Based on business needs, managers will determine the scope and focus of the expense management effort. However, regardless of the scope and focus, there are three aspects of the process your organization puts in place that will determine how successful it will be:
First, encourage participation. The people best positioned to determine how to be more efficient are your managers and staff. However, in most organizations there are many ‘barriers’ that prevent their ideas from being surfaced and considered. The organizational structure itself and the ’silos’ that people work in both contribute to these barriers. Putting a process in place that encourages managers and staff to participate and collaborate to develop ideas for improvement is central to achieving your objectives internally. The process should also drive ideas through to decision making and implementation. Our experience is that organizations are completely capable of generating hundreds, even thousands, of good ideas that can result in dramatic financial impact.
Second, use the right software. Microsoft Excel is a great tool. It’s also probably one of the most overused tools as well. Your organization needs the ability to track status, understand realized savings vs. target, identify problems early and generate roll-up reports without having to request, track, maintain version control of, and consolidate reports from across the organization. In our experience, this is one of the biggest frustrations that people responsible for coordinating cost reduction efforts have. Typically, everyone involved is working on cost reduction in addition to their full-time jobs. Using static tools like Excel doesn’t help much when senior management wants a status update tomorrow morning.

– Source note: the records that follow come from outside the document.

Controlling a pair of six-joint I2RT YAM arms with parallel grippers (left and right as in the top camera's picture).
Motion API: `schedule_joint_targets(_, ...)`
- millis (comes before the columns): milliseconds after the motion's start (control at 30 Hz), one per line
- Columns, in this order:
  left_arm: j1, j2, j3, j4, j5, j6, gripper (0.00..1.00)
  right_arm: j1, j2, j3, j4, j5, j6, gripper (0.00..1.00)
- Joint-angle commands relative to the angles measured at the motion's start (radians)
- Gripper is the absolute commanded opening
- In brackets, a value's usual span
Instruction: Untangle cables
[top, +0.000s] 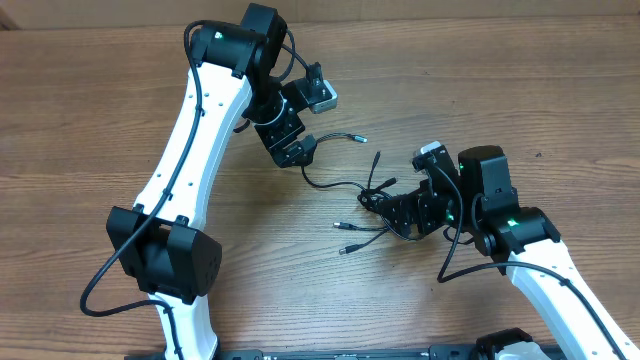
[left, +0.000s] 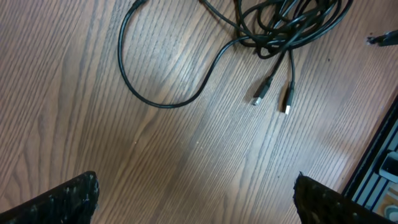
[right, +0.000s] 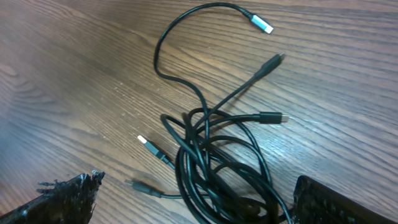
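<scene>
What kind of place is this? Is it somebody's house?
Probably a robot lab or workshop: two white robot arms stand at a wooden table, with tangled black cables on it.

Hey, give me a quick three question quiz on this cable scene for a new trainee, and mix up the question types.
1. True or false: the left gripper is shut on a cable.
2. The tangle of cables lies nearest: A) the left gripper, B) the right gripper, C) the table's far edge.
3. Fill in: in the left wrist view, ___ plug tips lie side by side just below the tangle.
Key: 1 false, both grippers are open and empty; 2 B; 3 two.
</scene>
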Motion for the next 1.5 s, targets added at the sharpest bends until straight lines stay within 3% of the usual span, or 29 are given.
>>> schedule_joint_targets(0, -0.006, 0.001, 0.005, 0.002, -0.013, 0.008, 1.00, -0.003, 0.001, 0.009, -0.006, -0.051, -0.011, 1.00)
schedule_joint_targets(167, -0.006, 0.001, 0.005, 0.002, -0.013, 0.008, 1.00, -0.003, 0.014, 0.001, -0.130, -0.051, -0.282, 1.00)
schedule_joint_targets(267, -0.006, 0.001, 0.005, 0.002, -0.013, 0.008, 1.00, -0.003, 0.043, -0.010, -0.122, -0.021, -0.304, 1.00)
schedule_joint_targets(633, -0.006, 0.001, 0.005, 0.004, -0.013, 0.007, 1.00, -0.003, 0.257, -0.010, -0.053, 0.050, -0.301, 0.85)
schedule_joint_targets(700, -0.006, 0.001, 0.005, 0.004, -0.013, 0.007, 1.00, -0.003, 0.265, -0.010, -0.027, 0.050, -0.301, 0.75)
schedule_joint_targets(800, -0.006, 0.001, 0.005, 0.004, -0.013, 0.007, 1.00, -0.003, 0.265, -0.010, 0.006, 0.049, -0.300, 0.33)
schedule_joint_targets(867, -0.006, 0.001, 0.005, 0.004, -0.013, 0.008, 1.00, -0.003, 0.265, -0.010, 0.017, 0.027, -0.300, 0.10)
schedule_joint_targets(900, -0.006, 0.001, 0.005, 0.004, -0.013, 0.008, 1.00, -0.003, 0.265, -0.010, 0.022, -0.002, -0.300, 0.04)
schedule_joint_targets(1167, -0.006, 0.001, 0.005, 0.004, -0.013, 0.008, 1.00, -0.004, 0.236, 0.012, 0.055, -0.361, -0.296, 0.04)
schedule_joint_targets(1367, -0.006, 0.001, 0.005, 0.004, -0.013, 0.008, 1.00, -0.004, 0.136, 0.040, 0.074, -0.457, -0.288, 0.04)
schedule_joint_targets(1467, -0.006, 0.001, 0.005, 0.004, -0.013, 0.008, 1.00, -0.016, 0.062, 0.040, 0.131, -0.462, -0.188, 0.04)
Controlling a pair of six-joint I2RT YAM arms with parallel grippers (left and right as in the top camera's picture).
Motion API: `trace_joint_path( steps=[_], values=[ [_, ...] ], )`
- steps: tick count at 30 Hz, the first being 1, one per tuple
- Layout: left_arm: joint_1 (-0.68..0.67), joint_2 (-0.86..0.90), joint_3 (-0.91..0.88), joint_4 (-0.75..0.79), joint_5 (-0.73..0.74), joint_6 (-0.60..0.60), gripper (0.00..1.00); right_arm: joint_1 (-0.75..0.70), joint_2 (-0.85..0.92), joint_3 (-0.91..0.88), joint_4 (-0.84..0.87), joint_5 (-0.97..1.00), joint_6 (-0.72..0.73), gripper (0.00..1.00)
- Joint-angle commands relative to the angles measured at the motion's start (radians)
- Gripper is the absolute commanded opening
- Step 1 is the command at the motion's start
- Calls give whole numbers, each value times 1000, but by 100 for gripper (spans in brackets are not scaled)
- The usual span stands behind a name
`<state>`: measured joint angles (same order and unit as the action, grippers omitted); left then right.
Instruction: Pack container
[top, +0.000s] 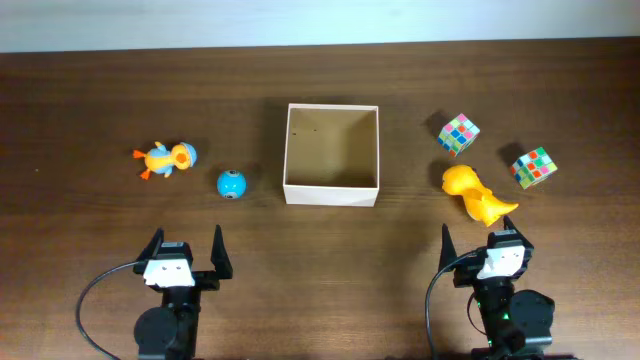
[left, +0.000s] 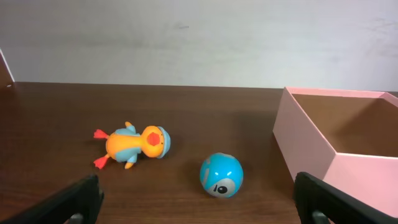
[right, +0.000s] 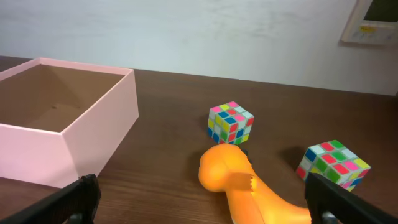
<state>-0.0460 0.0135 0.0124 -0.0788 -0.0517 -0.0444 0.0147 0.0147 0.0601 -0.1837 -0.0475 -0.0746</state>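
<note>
Since the box (top: 330, 192) mid-worktop sits empty, you've packed nothing yet: duck (top: 166, 159) and ball (top: 231, 184) toward the left edge, cubes (top: 458, 133) and orange toy (top: 477, 193) toward the right. Left claw (top: 188, 237) and right claw (top: 483, 238) gape apart, empty.

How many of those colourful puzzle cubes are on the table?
2. One puzzle cube sits just right of the container; the second puzzle cube lies further right, past the orange toy. None appears hidden.
</note>
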Motion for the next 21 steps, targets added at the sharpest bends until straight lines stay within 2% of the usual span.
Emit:
trace_joint_path(
  steps=[1,21],
  values=[
    [-6,-8,-2,-2,11,19,99,-2,-11,-5,-6,-13,3,99],
    [-6,-8,-3,-2,11,19,99,-2,-11,-5,-6,23,-7,99]
  ],
)
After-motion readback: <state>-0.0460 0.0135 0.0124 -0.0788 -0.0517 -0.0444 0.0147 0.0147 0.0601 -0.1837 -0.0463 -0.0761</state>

Third, build an organizational capability. If all you do is cut costs, the organization will look back on the effort as a negative event. However, if you reduce your expenses using a process that gets people involved and changes the way decisions get made, people will remember that this difficult period was one in which organizational capabilities were strengthened. At the right time, these same processes can also be used to grow revenue and support innovation.
Many companies suffer as the result of a poorly executed cost reduction effort. While they achieve their financial objectives, morale declines, cuts go too far into organizational muscle and processes don’t change. People just work harder.
However, done well, managers and staff will see that things really changed and that the company has new capabilities. These capabilities give the organization a voice and lead to a continuous improvement process in which everyone can participate. This should be the goal, and it is achievable.